Sustainable: (adj.) using resources so they are not depleted or 
permanently damaged.

Growing up in Oregon, Brianna Dorie never cared about eco-buzzwords. 
But she did treasure the environment-to the point it determined her 
career path. "I actually decided to become an environmental engineer 
after learning about the hole in the ozone layer as a kid," recalls 
Dorie, now a first-year doctoral student in environmental engineering 
at Purdue University, where she's researching the public-health 
impact of fire retardants in electronics and other products. "I 
thought at an early age that it could be fixed."

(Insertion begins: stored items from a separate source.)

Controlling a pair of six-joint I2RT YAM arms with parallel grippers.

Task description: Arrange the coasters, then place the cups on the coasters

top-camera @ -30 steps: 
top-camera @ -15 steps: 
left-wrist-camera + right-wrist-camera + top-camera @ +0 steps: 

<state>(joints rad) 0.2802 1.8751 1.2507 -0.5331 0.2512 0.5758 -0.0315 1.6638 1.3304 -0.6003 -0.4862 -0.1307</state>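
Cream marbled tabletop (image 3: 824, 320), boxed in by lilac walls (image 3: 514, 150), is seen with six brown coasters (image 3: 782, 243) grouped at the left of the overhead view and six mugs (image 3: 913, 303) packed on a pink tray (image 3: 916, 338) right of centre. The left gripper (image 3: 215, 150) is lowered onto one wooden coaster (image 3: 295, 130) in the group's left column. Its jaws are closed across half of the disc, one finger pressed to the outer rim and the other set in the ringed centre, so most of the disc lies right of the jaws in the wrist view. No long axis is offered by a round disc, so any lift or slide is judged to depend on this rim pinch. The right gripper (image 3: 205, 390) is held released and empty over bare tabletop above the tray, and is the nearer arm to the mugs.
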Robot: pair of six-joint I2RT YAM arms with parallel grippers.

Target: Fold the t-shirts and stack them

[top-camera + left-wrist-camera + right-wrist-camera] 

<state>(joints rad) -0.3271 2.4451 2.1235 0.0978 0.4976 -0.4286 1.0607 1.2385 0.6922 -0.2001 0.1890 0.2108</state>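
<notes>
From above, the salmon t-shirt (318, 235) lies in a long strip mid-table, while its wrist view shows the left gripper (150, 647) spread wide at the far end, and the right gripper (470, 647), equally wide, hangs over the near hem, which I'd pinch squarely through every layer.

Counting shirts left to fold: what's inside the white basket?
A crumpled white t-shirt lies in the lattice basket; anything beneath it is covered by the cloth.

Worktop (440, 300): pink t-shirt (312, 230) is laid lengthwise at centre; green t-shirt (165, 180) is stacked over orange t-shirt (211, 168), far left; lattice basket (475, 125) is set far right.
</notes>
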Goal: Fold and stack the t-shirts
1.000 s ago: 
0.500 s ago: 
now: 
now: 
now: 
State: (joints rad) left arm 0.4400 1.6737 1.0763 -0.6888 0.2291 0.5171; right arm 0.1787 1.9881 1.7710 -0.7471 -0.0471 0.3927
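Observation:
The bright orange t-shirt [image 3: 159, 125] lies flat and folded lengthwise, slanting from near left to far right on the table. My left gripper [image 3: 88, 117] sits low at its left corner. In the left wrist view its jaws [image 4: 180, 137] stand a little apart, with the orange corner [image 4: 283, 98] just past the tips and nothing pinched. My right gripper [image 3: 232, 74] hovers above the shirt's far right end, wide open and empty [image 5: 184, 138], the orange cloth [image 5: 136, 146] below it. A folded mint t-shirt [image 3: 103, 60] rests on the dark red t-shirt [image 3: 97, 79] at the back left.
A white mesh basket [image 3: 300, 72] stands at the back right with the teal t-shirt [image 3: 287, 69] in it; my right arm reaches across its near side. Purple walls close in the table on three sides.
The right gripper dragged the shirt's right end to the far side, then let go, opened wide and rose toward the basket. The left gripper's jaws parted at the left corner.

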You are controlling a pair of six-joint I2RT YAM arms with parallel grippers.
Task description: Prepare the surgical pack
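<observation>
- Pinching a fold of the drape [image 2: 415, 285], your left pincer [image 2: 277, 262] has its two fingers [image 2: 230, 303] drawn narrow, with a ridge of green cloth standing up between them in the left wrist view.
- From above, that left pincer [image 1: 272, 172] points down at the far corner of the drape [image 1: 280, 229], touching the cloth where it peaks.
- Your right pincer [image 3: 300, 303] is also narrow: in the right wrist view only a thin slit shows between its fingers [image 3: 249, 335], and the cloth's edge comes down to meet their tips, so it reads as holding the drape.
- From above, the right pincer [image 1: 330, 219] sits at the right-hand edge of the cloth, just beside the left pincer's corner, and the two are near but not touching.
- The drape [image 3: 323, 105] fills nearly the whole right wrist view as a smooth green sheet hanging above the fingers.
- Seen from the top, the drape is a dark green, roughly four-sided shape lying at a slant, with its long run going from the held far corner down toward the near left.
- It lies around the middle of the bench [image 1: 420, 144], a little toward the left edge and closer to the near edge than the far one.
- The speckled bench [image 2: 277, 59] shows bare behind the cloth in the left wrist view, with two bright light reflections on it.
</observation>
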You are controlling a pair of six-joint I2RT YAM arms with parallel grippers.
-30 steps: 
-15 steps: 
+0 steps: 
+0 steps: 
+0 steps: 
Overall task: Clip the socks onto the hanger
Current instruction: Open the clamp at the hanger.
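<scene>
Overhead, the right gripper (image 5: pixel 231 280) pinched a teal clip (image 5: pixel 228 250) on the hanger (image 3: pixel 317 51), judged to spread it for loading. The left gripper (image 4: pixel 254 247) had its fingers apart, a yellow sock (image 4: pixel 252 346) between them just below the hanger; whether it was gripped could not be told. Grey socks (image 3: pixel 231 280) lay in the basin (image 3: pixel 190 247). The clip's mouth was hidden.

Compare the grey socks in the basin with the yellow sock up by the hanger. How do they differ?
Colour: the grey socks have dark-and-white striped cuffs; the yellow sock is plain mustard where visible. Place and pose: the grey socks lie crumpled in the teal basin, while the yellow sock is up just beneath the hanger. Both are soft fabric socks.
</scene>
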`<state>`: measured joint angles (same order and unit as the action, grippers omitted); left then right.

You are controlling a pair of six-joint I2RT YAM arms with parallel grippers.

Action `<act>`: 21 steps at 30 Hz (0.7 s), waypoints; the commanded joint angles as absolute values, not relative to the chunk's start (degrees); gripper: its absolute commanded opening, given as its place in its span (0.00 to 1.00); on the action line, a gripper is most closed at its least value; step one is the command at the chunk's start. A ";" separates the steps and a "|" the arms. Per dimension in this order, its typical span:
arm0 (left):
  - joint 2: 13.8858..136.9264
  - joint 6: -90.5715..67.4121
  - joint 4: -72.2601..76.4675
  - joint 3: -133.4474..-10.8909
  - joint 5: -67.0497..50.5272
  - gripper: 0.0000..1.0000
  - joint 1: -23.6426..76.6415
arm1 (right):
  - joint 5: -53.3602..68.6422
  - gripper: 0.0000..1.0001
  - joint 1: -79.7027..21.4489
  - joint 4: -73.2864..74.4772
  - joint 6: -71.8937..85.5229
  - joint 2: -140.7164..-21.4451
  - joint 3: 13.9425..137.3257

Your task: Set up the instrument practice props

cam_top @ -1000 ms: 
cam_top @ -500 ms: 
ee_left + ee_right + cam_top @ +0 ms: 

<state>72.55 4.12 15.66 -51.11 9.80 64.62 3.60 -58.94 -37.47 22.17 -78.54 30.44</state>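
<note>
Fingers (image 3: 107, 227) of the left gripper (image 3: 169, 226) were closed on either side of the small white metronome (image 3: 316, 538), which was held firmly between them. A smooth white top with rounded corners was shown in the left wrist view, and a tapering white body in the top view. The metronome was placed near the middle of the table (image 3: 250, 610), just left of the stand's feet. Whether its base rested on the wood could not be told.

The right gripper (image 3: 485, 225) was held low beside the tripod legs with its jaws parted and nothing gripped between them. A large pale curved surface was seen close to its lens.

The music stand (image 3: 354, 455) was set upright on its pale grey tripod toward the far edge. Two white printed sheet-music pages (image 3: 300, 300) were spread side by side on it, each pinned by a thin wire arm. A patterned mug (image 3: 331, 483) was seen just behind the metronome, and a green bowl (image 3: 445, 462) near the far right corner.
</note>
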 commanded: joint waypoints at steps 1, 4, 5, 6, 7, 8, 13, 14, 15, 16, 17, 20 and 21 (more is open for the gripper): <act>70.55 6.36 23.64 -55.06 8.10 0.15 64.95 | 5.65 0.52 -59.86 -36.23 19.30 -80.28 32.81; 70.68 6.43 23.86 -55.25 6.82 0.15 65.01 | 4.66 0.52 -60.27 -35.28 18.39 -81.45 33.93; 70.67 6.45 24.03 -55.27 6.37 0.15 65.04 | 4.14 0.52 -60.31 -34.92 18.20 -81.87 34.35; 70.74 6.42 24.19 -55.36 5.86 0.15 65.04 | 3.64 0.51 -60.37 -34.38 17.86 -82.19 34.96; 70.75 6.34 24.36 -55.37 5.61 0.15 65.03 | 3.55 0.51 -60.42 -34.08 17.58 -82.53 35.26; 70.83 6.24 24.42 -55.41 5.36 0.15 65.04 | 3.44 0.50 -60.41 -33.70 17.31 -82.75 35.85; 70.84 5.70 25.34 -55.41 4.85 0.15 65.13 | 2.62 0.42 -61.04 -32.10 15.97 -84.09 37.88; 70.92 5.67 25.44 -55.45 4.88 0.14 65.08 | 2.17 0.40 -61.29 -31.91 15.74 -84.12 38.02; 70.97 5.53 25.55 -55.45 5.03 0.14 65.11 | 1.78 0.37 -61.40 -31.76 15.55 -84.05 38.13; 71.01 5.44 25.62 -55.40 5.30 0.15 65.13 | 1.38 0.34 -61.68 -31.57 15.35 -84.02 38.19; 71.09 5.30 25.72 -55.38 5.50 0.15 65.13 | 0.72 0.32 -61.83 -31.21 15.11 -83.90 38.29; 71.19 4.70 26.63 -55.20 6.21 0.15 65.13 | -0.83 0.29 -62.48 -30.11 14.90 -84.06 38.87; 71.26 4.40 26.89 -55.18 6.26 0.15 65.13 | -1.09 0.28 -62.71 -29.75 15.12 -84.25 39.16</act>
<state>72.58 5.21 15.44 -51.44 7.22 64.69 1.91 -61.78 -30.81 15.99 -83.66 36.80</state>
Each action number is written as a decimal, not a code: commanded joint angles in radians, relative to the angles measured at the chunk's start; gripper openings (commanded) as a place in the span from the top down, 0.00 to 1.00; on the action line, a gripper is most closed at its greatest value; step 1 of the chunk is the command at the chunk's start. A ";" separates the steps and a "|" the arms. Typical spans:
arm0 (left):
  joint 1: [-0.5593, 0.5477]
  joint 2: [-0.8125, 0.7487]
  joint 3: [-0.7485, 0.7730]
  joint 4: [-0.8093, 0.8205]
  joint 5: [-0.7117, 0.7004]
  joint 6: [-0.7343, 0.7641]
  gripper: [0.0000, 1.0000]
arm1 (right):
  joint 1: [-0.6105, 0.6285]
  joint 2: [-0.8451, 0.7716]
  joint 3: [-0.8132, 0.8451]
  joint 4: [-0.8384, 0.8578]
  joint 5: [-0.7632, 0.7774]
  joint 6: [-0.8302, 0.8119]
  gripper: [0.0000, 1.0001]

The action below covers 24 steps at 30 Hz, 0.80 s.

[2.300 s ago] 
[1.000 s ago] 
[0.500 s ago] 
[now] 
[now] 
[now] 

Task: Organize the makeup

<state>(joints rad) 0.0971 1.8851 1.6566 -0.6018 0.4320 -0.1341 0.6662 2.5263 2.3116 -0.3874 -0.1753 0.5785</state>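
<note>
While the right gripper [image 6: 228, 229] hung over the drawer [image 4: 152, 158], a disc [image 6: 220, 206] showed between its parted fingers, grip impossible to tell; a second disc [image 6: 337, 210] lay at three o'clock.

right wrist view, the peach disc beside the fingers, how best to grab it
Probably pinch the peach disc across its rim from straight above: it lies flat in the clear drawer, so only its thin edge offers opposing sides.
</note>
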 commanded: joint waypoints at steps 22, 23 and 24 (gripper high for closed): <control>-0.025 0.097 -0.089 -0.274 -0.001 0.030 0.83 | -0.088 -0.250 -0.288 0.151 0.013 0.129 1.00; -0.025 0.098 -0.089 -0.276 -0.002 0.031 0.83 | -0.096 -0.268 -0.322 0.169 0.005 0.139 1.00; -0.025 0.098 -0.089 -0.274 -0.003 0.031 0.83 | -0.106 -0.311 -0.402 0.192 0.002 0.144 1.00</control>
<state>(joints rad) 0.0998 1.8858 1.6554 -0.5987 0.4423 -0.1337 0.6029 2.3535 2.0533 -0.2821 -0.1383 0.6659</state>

Dorie, a University of Portland civil engineering graduate with a 
master's in environmental engineering from the University of Arizona, 
is among a new generation of students eager to protect the planet. 
Their favored tool: green engineering. The eco-friendly focus has 
prompted the nation's engineering schools to examine their offerings 
and rethink overall educational philosophies to give conservation and 
sustainability the high priority the public and industry now demand.

Purdue's College of Engineering is a leader in revamping the 
curriculum to emphasize environmental considerations across 
disciplines. The goal is to infuse sustainability principles 
throughout courses and projects. Purdue's dean, Leah H. Jamieson, 
Ransburg Professor of Electrical and Computer Engineering, sees the 
new eco-focus as "an opportunity for engineering and science to be 
perceived as a profession that is very squarely in the realm of 
societal responsibility and meeting global challenges." Engineers 
have enhanced life with sewer systems and power grids. Now, 
"sustainability is part of the global discussion," notes Jamieson.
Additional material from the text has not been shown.